1,000th Company Adopts ‘PETA-Approved Vegan’ Logo
Parka Maker NOIZE Joins BEARPAW, GUNAS, Call It Spring, and 996 Other Companies in Offering Animal-Friendly Clothing and Accessories
For Immediate Release:
March 25, 2019
Contact:
Audrey Shircliff 202-483-7382
With the addition of NOIZE, the popular maker of high-tech parkas that offers a special discount to shoppers who swear off Canada Goose’s fur-and-feather jackets, 1,000 companies are now using the “PETA-Approved Vegan” logo—and that number will keep climbing as more and more businesses respond to the public’s skyrocketing demand for vegan fashion.
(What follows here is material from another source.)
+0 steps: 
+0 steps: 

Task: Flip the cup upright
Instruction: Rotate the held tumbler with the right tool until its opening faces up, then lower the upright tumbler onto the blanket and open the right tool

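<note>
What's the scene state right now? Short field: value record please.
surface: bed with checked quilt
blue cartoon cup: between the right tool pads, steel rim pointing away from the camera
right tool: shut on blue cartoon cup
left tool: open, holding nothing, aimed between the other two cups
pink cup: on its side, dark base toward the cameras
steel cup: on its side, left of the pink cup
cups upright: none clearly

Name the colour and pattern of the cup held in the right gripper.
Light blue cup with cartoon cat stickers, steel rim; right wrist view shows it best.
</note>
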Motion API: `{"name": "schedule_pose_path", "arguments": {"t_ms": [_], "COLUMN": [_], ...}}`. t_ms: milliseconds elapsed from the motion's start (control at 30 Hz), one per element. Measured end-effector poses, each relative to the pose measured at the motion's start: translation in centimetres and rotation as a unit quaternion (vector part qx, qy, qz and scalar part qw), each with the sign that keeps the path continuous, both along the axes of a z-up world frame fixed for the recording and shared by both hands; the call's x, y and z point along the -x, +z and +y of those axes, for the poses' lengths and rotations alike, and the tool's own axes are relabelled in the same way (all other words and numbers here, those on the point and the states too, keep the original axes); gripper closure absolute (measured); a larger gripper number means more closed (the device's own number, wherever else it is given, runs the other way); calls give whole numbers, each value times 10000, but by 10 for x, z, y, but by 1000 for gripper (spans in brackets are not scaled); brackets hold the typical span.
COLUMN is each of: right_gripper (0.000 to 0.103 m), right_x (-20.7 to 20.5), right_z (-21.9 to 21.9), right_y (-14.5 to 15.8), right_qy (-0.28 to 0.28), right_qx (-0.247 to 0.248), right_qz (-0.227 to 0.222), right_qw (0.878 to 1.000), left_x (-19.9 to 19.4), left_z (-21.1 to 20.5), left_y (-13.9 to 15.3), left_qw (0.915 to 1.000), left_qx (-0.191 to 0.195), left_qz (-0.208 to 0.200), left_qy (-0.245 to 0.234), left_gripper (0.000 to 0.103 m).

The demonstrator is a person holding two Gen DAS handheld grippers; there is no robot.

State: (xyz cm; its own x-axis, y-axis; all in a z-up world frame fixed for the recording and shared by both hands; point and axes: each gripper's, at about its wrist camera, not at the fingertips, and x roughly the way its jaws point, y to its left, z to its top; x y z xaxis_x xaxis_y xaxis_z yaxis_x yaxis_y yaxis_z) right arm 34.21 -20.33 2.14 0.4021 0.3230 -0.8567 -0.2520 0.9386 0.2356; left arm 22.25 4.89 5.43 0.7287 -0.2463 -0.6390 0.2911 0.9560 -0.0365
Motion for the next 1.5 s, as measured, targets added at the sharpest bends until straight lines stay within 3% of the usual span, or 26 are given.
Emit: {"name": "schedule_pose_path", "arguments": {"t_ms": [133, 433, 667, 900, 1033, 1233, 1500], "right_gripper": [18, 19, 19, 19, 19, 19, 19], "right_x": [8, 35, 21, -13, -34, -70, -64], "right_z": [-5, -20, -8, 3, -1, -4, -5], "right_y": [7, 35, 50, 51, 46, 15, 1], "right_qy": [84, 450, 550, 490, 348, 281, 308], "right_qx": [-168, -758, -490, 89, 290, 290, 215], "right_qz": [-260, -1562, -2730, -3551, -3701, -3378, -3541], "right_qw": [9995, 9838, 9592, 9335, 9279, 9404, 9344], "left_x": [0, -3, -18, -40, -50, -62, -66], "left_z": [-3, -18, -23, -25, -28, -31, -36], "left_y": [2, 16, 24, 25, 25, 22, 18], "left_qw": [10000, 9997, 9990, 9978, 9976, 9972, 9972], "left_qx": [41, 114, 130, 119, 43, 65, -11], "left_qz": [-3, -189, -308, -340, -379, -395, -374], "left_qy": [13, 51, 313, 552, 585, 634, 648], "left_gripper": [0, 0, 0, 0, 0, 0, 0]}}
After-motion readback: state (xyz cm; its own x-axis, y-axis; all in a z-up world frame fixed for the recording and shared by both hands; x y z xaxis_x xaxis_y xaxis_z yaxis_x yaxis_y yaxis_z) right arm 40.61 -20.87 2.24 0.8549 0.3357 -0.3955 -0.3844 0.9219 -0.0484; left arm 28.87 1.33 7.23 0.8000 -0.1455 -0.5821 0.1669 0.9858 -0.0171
The “PETA-Approved Vegan” logo—which PETA revamped in October and has grown by leaps and bounds in just five months—allows companies to help consumers find vegan clothing, homeware, and accessories (such as the pineapple leather wallets and bags from 36 Chambers, the company owned by Wu-Tang Clan’s RZA) at a glance. “PETA-Approved Vegan” companies include Call It Spring (an Aldo subsidiary located in shopping malls worldwide), popular vegan handbag designers GUNAS and Matt & Nat, silk-free tie maker Jaan J., eco- and animal-friendly interior design firm DiMare Design, and Cynthia King, whose supple canvas ballet slippers are 100 percent animal-free.
In addition, many retailers—including BEARPAW, whose vegan boots are among its most popular designs—use the logo to highlight their vegan products.
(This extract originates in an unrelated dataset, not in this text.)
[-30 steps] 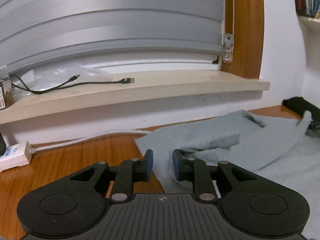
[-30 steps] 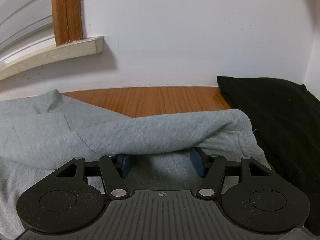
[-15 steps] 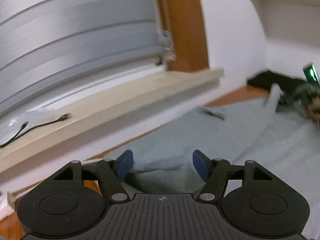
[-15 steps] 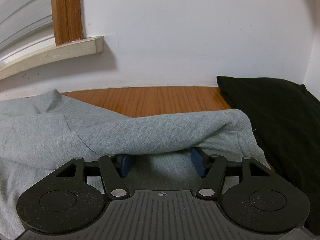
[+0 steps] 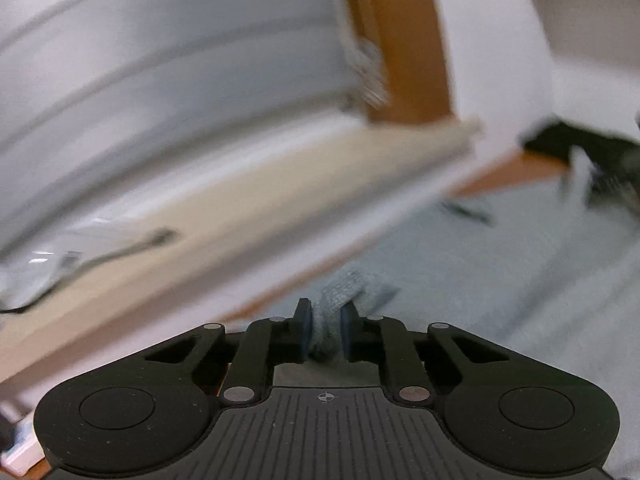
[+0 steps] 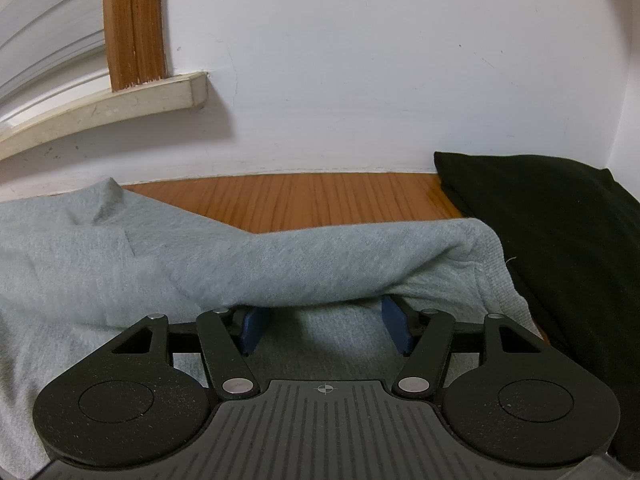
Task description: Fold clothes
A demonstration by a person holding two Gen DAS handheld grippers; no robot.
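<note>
A grey garment (image 5: 480, 264) lies spread on the wooden table (image 6: 320, 196). My left gripper (image 5: 325, 320) is closing, and its blue pads press on a bunched edge of the garment, raised a little off the table. That view is blurred and tilted. In the right wrist view the grey garment (image 6: 280, 264) has a thick fold draped across the fingertips of my right gripper (image 6: 324, 316). Its jaws stand wide apart, their tips hidden under the fold, with flat grey cloth below them.
A black garment (image 6: 560, 232) lies at the right against the white wall. A window sill (image 5: 200, 220) with a dark cable (image 5: 120, 248) runs along the back, with blinds above. A white power strip (image 5: 20, 448) sits at the lower left.
My left gripper opened wide, then closed on a bunch of grey cloth while it rolled and rose. The right gripper and the fold over it have not moved.
</note>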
“The ‘PETA-Approved Vegan’ logo makes it easy for shoppers to find fashion that’s as ethically produced as it is stylish,” says PETA President Ingrid Newkirk. “These forward-thinking companies are making everything from hiking boots to ballet slippers to handbags out of high-tech, eco-friendly materials instead of animal skins, and compassionate consumers are paying attention.”
PETA—whose motto reads, in part, that “animals are not ours to wear”—notes that killing animals for fashion is a form of speciesism, which is a human-supremacist worldview. In the fashion industry, animals on fur farms spend their entire lives confined to filthy wire cages before being electrocuted, gassed, poisoned, or even skinned alive for their fur. Wool-industry workers beat and mutilate sheep, gentle cows’ throats are slit and their skin is peeled off for leather, and reptiles’ necks are hacked open and metal rods are jammed through the conscious animals’ spines so that their skin can be used for handbags and fashion accessories.